Experimenting with incentives for quality is a risky task. The variable requires a precise measure and it must indicate the appropriate signal to the provider to have impact in decisions and behaviour. Usually, rational behaviour is assumed int the models. A recent review highlights this is issue:
Advocates of pay-for-performance in health care maintain that its early failures are the result of inadequate design, a failure to incorporate a more sophisticated understanding of provider motivation into program design (26). On the basis of evidence from early schemes and readings of economic and psychological theory, several researchers have produced blueprints for secondgeneration pay-for-performance frameworks.
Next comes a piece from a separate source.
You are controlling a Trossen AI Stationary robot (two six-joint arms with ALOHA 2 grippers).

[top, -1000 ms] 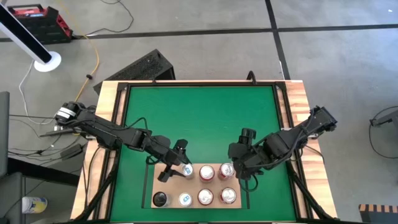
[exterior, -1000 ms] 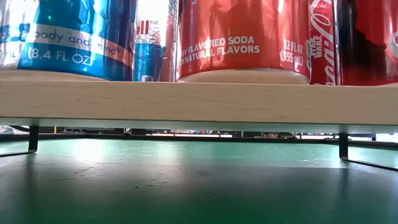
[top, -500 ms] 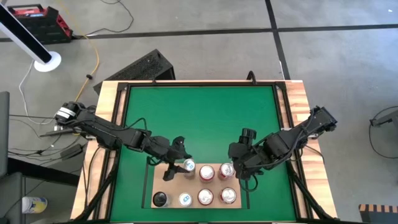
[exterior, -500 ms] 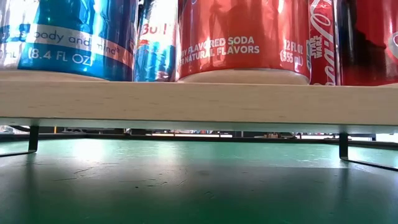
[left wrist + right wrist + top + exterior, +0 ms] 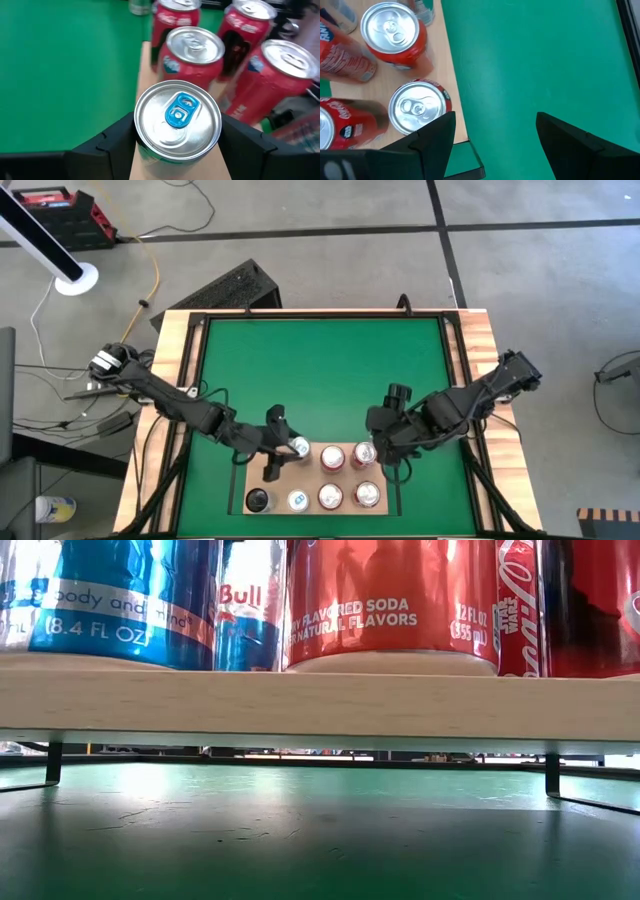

Their recommendations for designers include making rewards large enough to be meaningful; using penalties in addition to rewards; aligning incentives to professional priorities; using absolute rather than relative performance targets; providing frequent, discrete rewards or punishments; and making an explicit long-term commitment to incentivesBut the authors admit that: " Some of these solutions are difficult to implement, are contradictory, or introduce further unintended consequences". And this paves the way to a pessimist view:
Programs are slowly becoming more sophisticated, but unless clear evidence for cost-effectiveness emerges soon, the incentive experiment may have to be abandoned. Many commentators see this abandonment as inevitable, believing incentive programs to be fundamentally flawed. Some concerns are technical in nature and relate to the difficulty of accurately defining and measuring the most important aspects of quality with the greatest impacts on patient outcomesMy impression is that the unit of analysis is usually wrong. Until we are not able to measure patient focused episodes of care properly, in a holistic way, will miss something. This should be the first concern. Of course, this is an overwhelming task, not an easy one.